++++ Collected material ++++
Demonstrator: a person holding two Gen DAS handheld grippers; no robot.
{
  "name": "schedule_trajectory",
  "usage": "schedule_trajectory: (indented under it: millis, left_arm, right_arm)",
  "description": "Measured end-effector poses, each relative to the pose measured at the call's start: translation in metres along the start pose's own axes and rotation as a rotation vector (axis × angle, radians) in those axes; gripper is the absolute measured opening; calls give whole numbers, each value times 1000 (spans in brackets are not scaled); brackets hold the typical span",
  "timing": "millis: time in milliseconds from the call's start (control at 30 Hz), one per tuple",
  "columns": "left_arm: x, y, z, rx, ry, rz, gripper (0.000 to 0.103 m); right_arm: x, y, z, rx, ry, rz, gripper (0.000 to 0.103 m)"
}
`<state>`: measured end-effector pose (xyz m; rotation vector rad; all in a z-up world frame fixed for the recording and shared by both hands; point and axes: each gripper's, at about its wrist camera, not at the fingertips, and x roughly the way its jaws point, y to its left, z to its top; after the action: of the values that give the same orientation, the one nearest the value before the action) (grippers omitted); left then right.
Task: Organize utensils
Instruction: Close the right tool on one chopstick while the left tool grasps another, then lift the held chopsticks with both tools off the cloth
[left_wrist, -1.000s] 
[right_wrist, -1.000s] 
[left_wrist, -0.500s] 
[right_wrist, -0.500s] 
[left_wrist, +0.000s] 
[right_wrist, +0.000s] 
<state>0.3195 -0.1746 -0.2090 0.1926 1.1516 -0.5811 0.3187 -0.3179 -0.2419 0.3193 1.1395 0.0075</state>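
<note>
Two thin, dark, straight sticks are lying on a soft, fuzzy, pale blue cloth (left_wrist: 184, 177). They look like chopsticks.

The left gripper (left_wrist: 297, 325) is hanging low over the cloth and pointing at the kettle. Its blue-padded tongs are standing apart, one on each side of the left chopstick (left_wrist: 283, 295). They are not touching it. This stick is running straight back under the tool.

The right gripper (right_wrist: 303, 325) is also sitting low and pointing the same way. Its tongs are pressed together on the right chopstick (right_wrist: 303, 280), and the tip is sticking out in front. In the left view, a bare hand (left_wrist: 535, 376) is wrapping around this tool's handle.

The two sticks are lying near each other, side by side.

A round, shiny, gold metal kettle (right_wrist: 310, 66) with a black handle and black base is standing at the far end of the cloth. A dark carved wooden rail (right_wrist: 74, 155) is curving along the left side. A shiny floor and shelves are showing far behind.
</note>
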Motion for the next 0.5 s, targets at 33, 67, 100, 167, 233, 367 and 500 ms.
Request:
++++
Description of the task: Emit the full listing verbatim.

Response to the task:
Demonstrator: a person holding two Gen DAS handheld grippers; no robot.
{
  "name": "schedule_trajectory",
  "usage": "schedule_trajectory: (indented under it: millis, left_arm, right_arm)",
  "description": "Measured end-effector poses, each relative to the pose measured at the call's start: translation in metres along the start pose's own axes and rotation as a rotation vector (axis × angle, radians) in those axes; gripper is the absolute measured opening; calls give whole numbers, each value times 1000 (spans in brackets are not scaled); brackets hold the typical span",
  "timing": "millis: time in milliseconds from the call's start (control at 30 Hz), one per tuple",
  "columns": "left_arm: x, y, z, rx, ry, rz, gripper (0.000 to 0.103 m); right_arm: x, y, z, rx, ry, rz, gripper (0.000 to 0.103 m)"
}
`<state>`: measured end-effector pose (xyz m; rotation vector rad; all in a z-up world frame fixed for the recording and shared by both hands; point and axes: each gripper's, at about its wrist camera, not at the fingertips, and x roughly the way its jaws point, y to its left, z to its top; after the action: of the values that give the same orientation, the one nearest the value before the action) (grippers omitted); left then right.
Task: Organize utensils
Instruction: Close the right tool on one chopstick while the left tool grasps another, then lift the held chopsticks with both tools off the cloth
[left_wrist, -1.000s] 
[right_wrist, -1.000s] 
[left_wrist, -0.500s] 
[right_wrist, -0.500s] 
[left_wrist, +0.000s] 
[right_wrist, +0.000s] 
<state>0.3195 -0.1746 -0.2090 0.1926 1.1516 -0.5811 0.3187 -0.3179 -0.2419 0.3193 1.1395 0.0075</state>
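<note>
Two thin, dark, straight sticks are lying on a soft, fuzzy, pale blue cloth (left_wrist: 184, 177). They look like chopsticks.

The left gripper (left_wrist: 297, 325) is hanging low over the cloth and pointing at the kettle. Its blue-padded tongs are standing apart, one on each side of the left chopstick (left_wrist: 283, 295). They are not touching it. This stick is running straight back under the tool.

The right gripper (right_wrist: 303, 325) is also sitting low and pointing the same way. Its tongs are pressed together on the right chopstick (right_wrist: 303, 280), and the tip is sticking out in front. In the left view, a bare hand (left_wrist: 535, 376) is wrapping around this tool's handle.

The two sticks are lying near each other, side by side.

A round, shiny, gold metal kettle (right_wrist: 310, 66) with a black handle and black base is standing at the far end of the cloth. A dark carved wooden rail (right_wrist: 74, 155) is curving along the left side. A shiny floor and shelves are showing far behind.
</note>
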Motion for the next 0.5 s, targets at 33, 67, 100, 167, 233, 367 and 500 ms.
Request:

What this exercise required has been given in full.